- Country: Sierra Leone
- Location: Bumbuna, Tonkolili District, Northern Province
- Coordinates: 09°04′19″N 11°43′21″W﻿ / ﻿9.07194°N 11.72250°W
- Status: Proposed
- Construction cost: US$750 million
- Owner: Joule Africa Limited
- Operator: Joule Africa Limited

Dam and spillways
- Impounds: Seli River

Reservoir
- Normal elevation: 300 m (980 ft)

Power Station
- Operator: Seli Hydropower Company
- Commission date: 2026 Expected
- Type: Run-of-the-river
- Installed capacity: 143 MW (192,000 hp)

= Bumbuna II Hydroelectric Power Station =

Hydroelectric power station in Sierra Leone

Bumbuna II Hydroelectric Power Station is a planned 143 MW hydroelectric power station in Sierra Leone. The power plant is under development by a consortium of renewable energy IPPs and investors, led by Joule Africa Limited. The energy generated here will be sold to Electricity Distribution and Supply Authority (EDSA), the electricity utility company of Sierra Leone, under a 25-year power purchase agreement.

In July 2025 it was reported that the Sierra Leone government had abandoned the project because the cost was unsustainable.

==Location==
The power station would be located across the Seli River (Rokel River), outside the town of Bumbuna, in Tonkolili District, in the Northern Province of Sierra Leone. This location is approximately 7.3 km, by road, northeast of downtown Bumbuna, adjacent to the 50 megawatt Bumbuna I Hydroelectric Power Station. Bumbuna is located approximately 48 km by road northeast of the city of Magburaka, the district capital. This is about 232 km by road, northeast of Freetown, the county's capital and largest city. Bumbuna II will be an extension of Bumbuna I, with similar geographical coordinates at 9°04'19.0"N, 11°43'21.0"W (Latitude:09.071944; Longitude:-11.722500).

==Overview==
Bumbuna I Hydropower Station is a 50 megawatt installation owned by the government of Sierra Leone. The power station which cost US$327 million to build, was commissioned in 2009. However its output is not enough to meet the country's electricity needs.
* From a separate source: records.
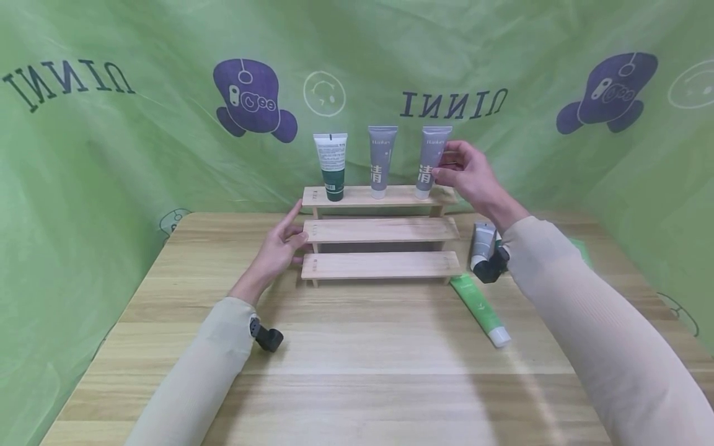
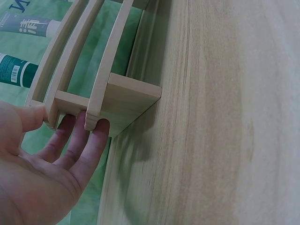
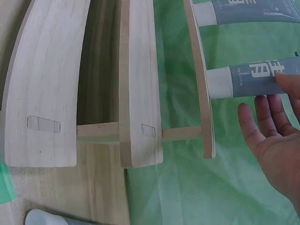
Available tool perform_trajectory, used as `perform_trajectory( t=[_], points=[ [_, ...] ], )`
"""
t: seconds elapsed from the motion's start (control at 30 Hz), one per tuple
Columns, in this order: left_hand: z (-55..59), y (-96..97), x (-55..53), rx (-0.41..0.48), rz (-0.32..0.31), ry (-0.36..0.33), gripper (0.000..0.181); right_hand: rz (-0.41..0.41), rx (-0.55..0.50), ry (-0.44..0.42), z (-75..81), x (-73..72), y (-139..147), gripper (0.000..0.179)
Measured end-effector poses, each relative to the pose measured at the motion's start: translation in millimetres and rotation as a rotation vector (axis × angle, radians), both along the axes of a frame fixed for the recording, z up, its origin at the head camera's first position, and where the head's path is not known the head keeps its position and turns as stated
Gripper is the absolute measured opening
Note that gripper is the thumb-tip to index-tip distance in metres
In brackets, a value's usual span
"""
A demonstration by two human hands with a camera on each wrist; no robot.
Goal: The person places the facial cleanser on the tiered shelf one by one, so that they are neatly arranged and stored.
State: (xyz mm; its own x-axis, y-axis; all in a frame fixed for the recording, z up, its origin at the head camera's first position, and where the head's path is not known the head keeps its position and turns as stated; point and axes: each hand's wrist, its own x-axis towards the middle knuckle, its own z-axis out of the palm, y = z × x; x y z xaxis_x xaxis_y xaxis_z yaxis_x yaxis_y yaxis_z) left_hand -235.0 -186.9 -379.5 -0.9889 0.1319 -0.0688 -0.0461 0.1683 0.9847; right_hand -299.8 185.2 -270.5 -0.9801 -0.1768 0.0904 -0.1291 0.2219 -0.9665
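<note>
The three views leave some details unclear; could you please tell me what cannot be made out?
Head view: the green item at right, partly hidden by the right sleeve.
Head view: the small print on the white-and-green tube, too small to read.
Left wrist view: that tube's top, cut off by the left edge.
Right wrist view: the held grey tube, its top cut off by the right edge.

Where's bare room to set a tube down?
Free: middle shelf, right of the left hand; bottom shelf; table between the sleeves. Crowded: top shelf, three tubes; near bottom shelf's right end, green tube, grey tube.
</note>
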Motion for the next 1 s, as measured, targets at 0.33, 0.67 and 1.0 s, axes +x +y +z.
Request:
perform_trajectory(
  t=[0.33, 0.67, 1.0],
  points=[
    [-0.5, 0.1, 0.3, -0.002, -0.002, -0.011, 0.074, 0.002, 0.020, 0.014, -2.2, 6.0, 12.1, 0.062],
    [-1.2, -1.1, -0.5, 0.001, -0.004, -0.009, 0.074, -0.025, -0.022, -0.047, -6.6, 13.8, 24.7, 0.065],
    [-0.9, -1.5, -0.6, -0.031, -0.009, 0.000, 0.073, -0.012, -0.045, -0.101, -6.6, 30.0, 38.8, 0.068]
  ],
)
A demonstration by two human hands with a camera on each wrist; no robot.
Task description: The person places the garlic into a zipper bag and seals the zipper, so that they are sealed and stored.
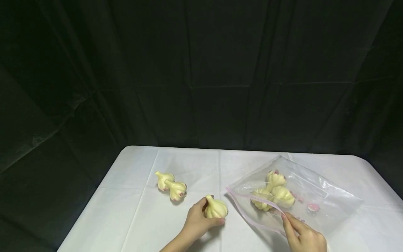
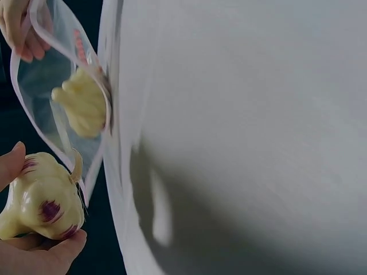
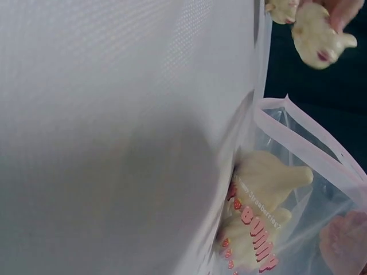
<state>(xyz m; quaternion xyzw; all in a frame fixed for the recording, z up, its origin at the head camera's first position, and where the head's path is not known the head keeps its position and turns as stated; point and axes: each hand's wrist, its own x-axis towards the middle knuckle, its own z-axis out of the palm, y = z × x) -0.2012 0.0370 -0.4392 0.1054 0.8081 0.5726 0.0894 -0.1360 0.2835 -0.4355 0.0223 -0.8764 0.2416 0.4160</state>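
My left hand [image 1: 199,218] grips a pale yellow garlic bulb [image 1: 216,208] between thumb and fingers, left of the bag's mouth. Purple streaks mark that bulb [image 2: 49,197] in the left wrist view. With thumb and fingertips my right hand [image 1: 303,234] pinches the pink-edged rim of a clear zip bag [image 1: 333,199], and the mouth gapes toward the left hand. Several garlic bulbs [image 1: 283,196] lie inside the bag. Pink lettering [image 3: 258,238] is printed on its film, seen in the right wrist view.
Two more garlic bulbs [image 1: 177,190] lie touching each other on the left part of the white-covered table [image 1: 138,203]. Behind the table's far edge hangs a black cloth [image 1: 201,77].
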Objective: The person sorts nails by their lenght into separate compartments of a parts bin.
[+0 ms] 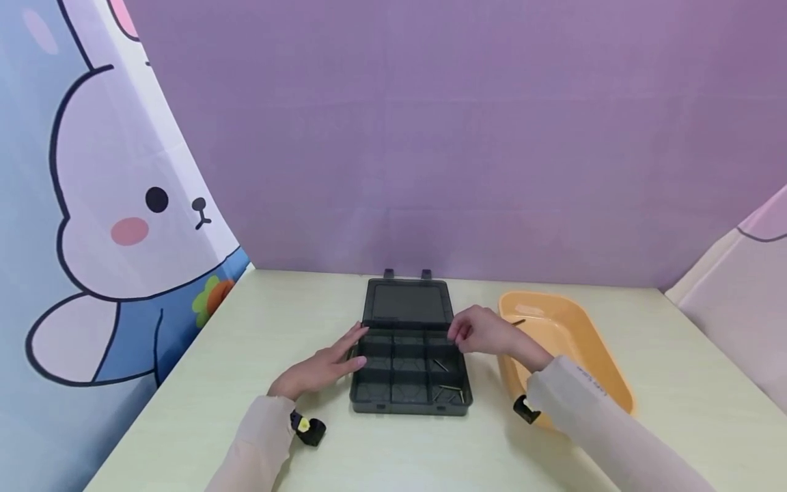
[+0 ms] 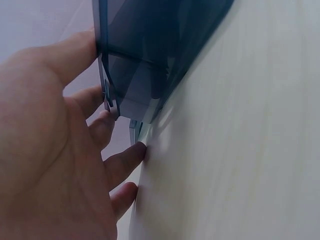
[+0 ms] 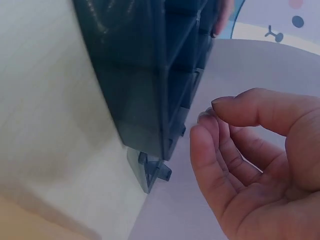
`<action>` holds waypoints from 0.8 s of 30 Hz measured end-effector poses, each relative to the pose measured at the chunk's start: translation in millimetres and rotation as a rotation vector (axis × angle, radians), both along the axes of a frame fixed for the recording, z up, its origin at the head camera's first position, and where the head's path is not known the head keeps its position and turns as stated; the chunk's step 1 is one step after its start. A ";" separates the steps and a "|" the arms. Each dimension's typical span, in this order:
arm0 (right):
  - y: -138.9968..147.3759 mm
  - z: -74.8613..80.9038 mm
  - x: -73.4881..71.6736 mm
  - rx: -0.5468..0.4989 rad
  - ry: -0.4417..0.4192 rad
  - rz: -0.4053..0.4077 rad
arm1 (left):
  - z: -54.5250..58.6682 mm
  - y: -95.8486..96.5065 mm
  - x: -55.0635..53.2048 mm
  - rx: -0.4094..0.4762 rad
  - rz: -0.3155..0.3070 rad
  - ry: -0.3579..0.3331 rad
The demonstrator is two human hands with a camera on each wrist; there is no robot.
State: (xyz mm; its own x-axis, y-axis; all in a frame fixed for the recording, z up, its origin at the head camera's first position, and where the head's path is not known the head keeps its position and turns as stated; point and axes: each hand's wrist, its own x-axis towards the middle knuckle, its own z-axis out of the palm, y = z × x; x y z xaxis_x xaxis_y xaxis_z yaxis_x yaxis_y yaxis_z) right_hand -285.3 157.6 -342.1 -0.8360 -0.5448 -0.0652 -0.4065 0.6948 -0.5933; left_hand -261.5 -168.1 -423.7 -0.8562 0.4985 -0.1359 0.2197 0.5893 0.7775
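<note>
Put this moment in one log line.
left hand: touches box at left; right hand: curled near far-right corner, grip unclear; lid: open; thin rods: some inside

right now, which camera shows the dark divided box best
The head view: it looks down on the whole box, with its open lid and most compartments visible. The left wrist view gives only a cropped close-up of its outside, with no clear look inside. The right wrist view shows an outer wall, slanted compartments and part of the lid.

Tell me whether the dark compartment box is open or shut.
Open. The box has its lid folded back on the far side, leaving its compartments uncovered, small thin pieces visible inside.
</note>
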 end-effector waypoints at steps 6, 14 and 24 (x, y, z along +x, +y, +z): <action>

The new plan is to build a new power station (Bumbuna II), with capacity of 143 megawatts, adjacent to the first one with capacity of 50 megawatts (Bumbuna I). This involves expansion of the Bumbuna I Dam and the construction of a new dam at Yiben, approximately 35 km upstream of the Bumbuna I Dam.
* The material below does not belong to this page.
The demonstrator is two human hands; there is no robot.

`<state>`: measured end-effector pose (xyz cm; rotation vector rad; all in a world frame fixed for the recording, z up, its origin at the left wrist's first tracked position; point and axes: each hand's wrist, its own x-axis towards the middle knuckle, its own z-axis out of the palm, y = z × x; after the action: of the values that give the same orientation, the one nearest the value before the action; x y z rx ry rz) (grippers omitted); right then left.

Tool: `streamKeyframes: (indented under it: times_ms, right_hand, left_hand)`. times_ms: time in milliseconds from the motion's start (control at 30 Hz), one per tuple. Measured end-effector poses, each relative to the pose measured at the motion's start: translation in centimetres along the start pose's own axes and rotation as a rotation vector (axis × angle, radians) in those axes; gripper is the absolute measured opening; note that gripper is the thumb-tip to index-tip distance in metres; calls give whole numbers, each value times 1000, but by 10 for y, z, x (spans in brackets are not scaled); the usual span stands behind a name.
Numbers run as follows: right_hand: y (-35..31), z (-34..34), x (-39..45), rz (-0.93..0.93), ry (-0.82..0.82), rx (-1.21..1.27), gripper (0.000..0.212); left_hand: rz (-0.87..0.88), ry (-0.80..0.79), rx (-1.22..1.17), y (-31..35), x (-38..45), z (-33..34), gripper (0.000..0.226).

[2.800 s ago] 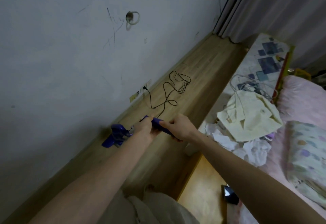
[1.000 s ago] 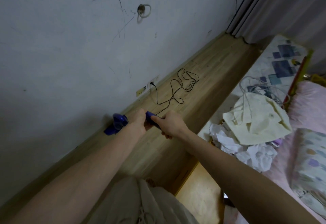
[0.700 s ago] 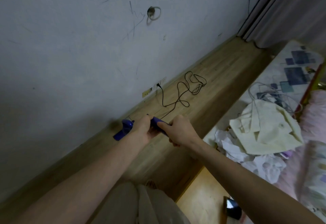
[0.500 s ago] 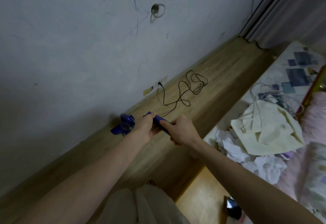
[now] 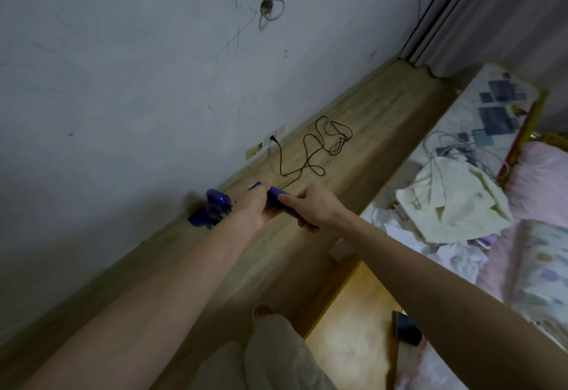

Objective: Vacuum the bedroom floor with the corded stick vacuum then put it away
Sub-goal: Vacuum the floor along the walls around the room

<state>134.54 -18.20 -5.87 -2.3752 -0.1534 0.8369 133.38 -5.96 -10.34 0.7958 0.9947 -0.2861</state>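
Beside the wall (image 5: 123, 82), both hands' fingers still clenched on the purple vacuum (image 5: 215, 209), nudged slightly since; vacuuming ongoing, cord (image 5: 316, 149) plugged in.

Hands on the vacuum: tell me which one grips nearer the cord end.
The right hand. It grips the blue vacuum handle on the side where the black cord trails out; the left hand sits nearer the motor body.

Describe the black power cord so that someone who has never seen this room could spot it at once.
Start at the grey wall and drop to the wooden ledge running along its foot. The black power cord lies there in loose tangled loops, one end plugged into the wall socket, the other trailing toward the blue vacuum. Unlike the pale cables on the bed, it is thin and black.
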Motion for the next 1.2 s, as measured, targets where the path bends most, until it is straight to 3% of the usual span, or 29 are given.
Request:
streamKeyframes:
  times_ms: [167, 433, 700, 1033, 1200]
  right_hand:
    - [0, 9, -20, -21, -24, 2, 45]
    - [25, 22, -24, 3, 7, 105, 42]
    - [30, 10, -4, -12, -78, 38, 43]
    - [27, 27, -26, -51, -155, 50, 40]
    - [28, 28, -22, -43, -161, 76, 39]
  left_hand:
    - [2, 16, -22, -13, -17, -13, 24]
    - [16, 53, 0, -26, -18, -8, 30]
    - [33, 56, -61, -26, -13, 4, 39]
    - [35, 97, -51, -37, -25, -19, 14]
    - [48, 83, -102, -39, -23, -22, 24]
At Bumbuna, a new intake channel will be built approximately 400 m upstream of the existing dam. Two Francis-type turbines each rated at 42.15 megawatts and one 3.7 megawatts turbine will be installed here for a total of 88 megawatts in new capacity.

At Yiben, the dam there will measure 83 m in height and will be 730 m wide. It will be a "roller compacted concrete (RCC) gravity dam", creating a lake
with a surface area measuring 115 km². The powerhouse at Yiben will have two Francis turbines each rated at 27.7 megawatts installed for a total of 55.4 megawatts in new capacity.

==Ownership==
Bumbuna II, with new generation capacity of 143.4 megawatts, is owned and will be developed, operated and maintained by Seli Hydropower Limited (SHPL). SHPL is a joint venture between Joule Africa, a renewable energy IPP headquartered in London, United Kingdom and Energy Services Company (ESCO), based in Freetown, Sierra Leone.
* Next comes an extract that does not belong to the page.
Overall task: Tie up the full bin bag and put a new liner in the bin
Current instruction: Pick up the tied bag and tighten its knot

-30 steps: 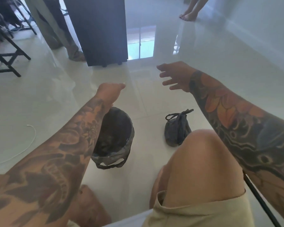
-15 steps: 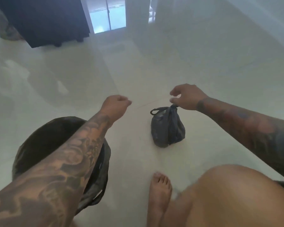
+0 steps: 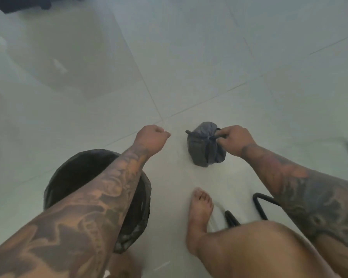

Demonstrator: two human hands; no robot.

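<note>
Pale tiled floor (image 3: 189,57) throughout, glossy, grout lines crossing near the work. Bin (image 3: 84,173) at lower left, standing on the floor, partly hidden by the left forearm; dark liner (image 3: 138,223) already inside, its edge folded over the rim and hanging down the outer wall. Bare foot (image 3: 200,209) and knee at lower right, black tubular frame (image 3: 259,203) behind them (likely a chair leg, not confirmed). Tied bin bag (image 3: 204,151) on the floor to the right of the bin and apart from it, small, grey, gathered at the top with handle loops sticking out to either side of the knot. Right hand (image 3: 236,140) on the bag's top, fingers curled around the knotted handle, gripping it. Left hand (image 3: 152,138) raised above the floor between bin and bag, touching neither, fingers curled into a loose fist, nothing seen inside. Judgement: both named steps appear complete, bag knotted, fresh liner seated. Step in hand reads as either a final check of the knot or a pickup of the bag for removal. Next move, if a pickup: straight lift by the handle, knot kept uppermost, weight tested gently before a full raise. If a check: short tug on both loops. Liner rim worth a look on the near side, where slack plastic hangs low.
</note>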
==Construction, funding and timeline==
The construction budget is quoted at US$750 million. Funding sources include (a) the African Development Bank (AfDB) (b) the European Commission (EC), through the Electrification Financing Initiative (ElectriFI) (c) Private Infrastructure Development Group (PIDG) and (d) Emerging Africa Infrastructure Fund (EAIF).

==Other considerations==
The 88 megawatts generated at Bumbuna II, will be evacuated via a new 225kV double-circuit transmission line to a substation located about 4 km south-west of the Bumbuna II powerhouse. The 55.4 megawatts generated at Yiben will be transferred to Bumbuna II, thorough a new single-circuit transmission line measuring approximately 34 km.

The 50 megawatts generated at Bumbuna I is transferred to Freetown via a 161kV single-circuit transmission line that measures about 200 km. It enters the national grid there.